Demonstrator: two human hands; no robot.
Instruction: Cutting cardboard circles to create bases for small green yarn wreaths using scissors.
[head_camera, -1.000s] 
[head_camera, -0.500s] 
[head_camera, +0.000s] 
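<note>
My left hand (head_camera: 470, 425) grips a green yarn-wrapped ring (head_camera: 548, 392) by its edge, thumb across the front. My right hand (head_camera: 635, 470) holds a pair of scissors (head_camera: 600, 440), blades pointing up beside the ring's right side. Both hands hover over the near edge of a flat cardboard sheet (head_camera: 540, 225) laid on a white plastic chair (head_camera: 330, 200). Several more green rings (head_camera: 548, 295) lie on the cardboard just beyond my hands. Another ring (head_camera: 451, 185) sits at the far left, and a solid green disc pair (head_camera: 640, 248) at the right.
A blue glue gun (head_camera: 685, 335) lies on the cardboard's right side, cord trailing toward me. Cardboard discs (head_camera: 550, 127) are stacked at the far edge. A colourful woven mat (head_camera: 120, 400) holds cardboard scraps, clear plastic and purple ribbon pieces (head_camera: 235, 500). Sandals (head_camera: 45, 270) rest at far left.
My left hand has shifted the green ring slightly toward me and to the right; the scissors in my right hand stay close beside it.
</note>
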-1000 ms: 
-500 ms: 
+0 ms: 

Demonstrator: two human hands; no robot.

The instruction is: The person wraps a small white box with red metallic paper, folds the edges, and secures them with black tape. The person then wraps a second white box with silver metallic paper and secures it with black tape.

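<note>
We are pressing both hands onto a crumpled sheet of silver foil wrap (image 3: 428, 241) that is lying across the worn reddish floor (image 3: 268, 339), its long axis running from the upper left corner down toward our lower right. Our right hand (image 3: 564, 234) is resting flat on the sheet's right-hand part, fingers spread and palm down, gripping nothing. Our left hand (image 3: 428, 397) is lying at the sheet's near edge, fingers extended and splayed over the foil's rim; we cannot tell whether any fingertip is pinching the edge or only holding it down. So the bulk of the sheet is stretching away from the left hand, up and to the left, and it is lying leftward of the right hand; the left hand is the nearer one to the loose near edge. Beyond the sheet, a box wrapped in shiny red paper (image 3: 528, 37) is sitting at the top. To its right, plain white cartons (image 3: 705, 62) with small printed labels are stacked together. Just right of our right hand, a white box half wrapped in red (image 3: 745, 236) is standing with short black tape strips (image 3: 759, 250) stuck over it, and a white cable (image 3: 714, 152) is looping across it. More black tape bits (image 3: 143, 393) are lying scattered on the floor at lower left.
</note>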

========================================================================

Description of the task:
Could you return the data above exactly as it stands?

Solution:
Demonstrator: two human hands; no robot.
Instruction: Cutting cardboard circles to create bases for small green yarn wreaths using scissors.
[head_camera, -1.000s] 
[head_camera, -0.500s] 
[head_camera, +0.000s] 
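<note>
My left hand (head_camera: 470, 425) grips a green yarn-wrapped ring (head_camera: 548, 392) by its edge, thumb across the front. My right hand (head_camera: 635, 470) holds a pair of scissors (head_camera: 600, 440), blades pointing up beside the ring's right side. Both hands hover over the near edge of a flat cardboard sheet (head_camera: 540, 225) laid on a white plastic chair (head_camera: 330, 200). Several more green rings (head_camera: 548, 295) lie on the cardboard just beyond my hands. Another ring (head_camera: 451, 185) sits at the far left, and a solid green disc pair (head_camera: 640, 248) at the right.
A blue glue gun (head_camera: 685, 335) lies on the cardboard's right side, cord trailing toward me. Cardboard discs (head_camera: 550, 127) are stacked at the far edge. A colourful woven mat (head_camera: 120, 400) holds cardboard scraps, clear plastic and purple ribbon pieces (head_camera: 235, 500). Sandals (head_camera: 45, 270) rest at far left.
My left hand has shifted the green ring slightly toward me and to the right; the scissors in my right hand stay close beside it.
</note>
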-1000 ms: 
-500 ms: 
+0 ms: 

Demonstrator: two human hands; no robot.

The instruction is: The person wraps a small white box with red metallic paper, folds the edges, and secures them with black tape. The person then wraps a second white box with silver metallic paper and secures it with black tape.

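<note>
We are pressing both hands onto a crumpled sheet of silver foil wrap (image 3: 428, 241) that is lying across the worn reddish floor (image 3: 268, 339), its long axis running from the upper left corner down toward our lower right. Our right hand (image 3: 564, 234) is resting flat on the sheet's right-hand part, fingers spread and palm down, gripping nothing. Our left hand (image 3: 428, 397) is lying at the sheet's near edge, fingers extended and splayed over the foil's rim; we cannot tell whether any fingertip is pinching the edge or only holding it down. So the bulk of the sheet is stretching away from the left hand, up and to the left, and it is lying leftward of the right hand; the left hand is the nearer one to the loose near edge. Beyond the sheet, a box wrapped in shiny red paper (image 3: 528, 37) is sitting at the top. To its right, plain white cartons (image 3: 705, 62) with small printed labels are stacked together. Just right of our right hand, a white box half wrapped in red (image 3: 745, 236) is standing with short black tape strips (image 3: 759, 250) stuck over it, and a white cable (image 3: 714, 152) is looping across it. More black tape bits (image 3: 143, 393) are lying scattered on the floor at lower left.
</note>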

The exercise is done, with nothing more to add.